Your instructions: Give back, exactly and with nothing added, the lines that run from the one containing "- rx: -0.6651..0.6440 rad" to the final line below.

+++ Dataset section

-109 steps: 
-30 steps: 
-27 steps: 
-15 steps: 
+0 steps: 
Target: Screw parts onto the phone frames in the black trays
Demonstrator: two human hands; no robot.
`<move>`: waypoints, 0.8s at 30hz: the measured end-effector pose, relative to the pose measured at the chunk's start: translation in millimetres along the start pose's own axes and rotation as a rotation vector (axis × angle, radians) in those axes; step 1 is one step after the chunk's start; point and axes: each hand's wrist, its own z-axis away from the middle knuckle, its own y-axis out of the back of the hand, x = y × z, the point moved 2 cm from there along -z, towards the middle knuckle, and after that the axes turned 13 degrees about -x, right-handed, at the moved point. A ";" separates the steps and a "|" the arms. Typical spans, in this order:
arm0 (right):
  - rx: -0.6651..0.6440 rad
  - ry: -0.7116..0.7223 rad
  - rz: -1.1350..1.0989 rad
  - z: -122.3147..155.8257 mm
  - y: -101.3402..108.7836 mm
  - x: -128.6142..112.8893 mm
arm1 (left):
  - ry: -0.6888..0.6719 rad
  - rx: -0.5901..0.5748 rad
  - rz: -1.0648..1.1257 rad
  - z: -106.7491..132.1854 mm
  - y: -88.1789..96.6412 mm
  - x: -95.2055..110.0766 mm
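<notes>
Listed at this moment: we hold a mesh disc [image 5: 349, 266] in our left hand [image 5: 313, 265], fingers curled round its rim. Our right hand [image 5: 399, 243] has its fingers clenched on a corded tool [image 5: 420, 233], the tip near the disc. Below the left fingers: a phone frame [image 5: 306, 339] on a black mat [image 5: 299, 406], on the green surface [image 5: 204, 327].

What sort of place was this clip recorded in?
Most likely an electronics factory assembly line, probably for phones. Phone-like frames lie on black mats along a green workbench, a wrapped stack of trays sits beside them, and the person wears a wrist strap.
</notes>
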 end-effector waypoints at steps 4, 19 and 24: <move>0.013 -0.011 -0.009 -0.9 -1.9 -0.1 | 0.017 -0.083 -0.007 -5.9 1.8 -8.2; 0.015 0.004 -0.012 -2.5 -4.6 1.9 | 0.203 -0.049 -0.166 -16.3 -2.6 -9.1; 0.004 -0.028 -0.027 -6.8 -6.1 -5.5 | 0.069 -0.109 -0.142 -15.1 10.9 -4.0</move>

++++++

Task answer:
  - rx: -0.6651..0.6440 rad
  - ry: -0.7116..0.7223 rad
  - rz: -1.1350..1.0989 rad
  - z: -122.3147..155.8257 mm
  - y: -101.3402..108.7836 mm
  - x: -128.6142..112.8893 mm
arm1 (left):
  - ry: -0.6888..0.6719 rad
  - rx: -0.5901..0.5748 rad
  - rz: -1.0648..1.1257 rad
  - z: -106.7491..132.1854 mm
  - y: -88.1789..96.6412 mm
  - x: -95.2055..110.0766 mm
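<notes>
Listed at this moment: we hold a mesh disc [image 5: 349, 266] in our left hand [image 5: 313, 265], fingers curled round its rim. Our right hand [image 5: 399, 243] has its fingers clenched on a corded tool [image 5: 420, 233], the tip near the disc. Below the left fingers: a phone frame [image 5: 306, 339] on a black mat [image 5: 299, 406], on the green surface [image 5: 204, 327].

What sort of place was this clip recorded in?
Most likely an electronics factory assembly line, probably for phones. Phone-like frames lie on black mats along a green workbench, a wrapped stack of trays sits beside them, and the person wears a wrist strap.
</notes>
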 end-effector waypoints at steps 4, 19 and 24: <move>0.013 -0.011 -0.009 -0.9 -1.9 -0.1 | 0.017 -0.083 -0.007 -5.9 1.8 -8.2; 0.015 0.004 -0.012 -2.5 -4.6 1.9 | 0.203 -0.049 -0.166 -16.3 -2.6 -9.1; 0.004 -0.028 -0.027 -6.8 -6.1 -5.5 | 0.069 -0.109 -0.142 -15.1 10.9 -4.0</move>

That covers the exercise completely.